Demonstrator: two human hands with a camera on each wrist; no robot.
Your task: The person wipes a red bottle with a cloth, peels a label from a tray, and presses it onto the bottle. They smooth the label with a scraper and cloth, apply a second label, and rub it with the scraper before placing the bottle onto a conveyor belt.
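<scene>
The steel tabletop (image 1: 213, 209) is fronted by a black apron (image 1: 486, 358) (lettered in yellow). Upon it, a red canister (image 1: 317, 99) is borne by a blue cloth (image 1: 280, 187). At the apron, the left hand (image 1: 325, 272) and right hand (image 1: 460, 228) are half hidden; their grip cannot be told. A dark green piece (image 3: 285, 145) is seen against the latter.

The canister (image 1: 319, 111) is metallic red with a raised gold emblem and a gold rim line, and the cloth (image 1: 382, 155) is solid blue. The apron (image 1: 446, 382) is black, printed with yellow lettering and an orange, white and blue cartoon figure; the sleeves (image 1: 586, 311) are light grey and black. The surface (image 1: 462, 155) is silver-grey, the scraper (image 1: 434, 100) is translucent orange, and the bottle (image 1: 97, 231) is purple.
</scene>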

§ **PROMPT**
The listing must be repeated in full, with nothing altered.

§ **WRITTEN RESPONSE**
Demonstrator: two human hands with a camera on each wrist; no robot.
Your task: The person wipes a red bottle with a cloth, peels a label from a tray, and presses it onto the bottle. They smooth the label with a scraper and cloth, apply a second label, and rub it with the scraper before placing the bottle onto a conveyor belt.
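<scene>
The steel tabletop (image 1: 213, 209) is fronted by a black apron (image 1: 486, 358) (lettered in yellow). Upon it, a red canister (image 1: 317, 99) is borne by a blue cloth (image 1: 280, 187). At the apron, the left hand (image 1: 325, 272) and right hand (image 1: 460, 228) are half hidden; their grip cannot be told. A dark green piece (image 3: 285, 145) is seen against the latter.

The canister (image 1: 319, 111) is metallic red with a raised gold emblem and a gold rim line, and the cloth (image 1: 382, 155) is solid blue. The apron (image 1: 446, 382) is black, printed with yellow lettering and an orange, white and blue cartoon figure; the sleeves (image 1: 586, 311) are light grey and black. The surface (image 1: 462, 155) is silver-grey, the scraper (image 1: 434, 100) is translucent orange, and the bottle (image 1: 97, 231) is purple.
</scene>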

The exercise has nothing more to it.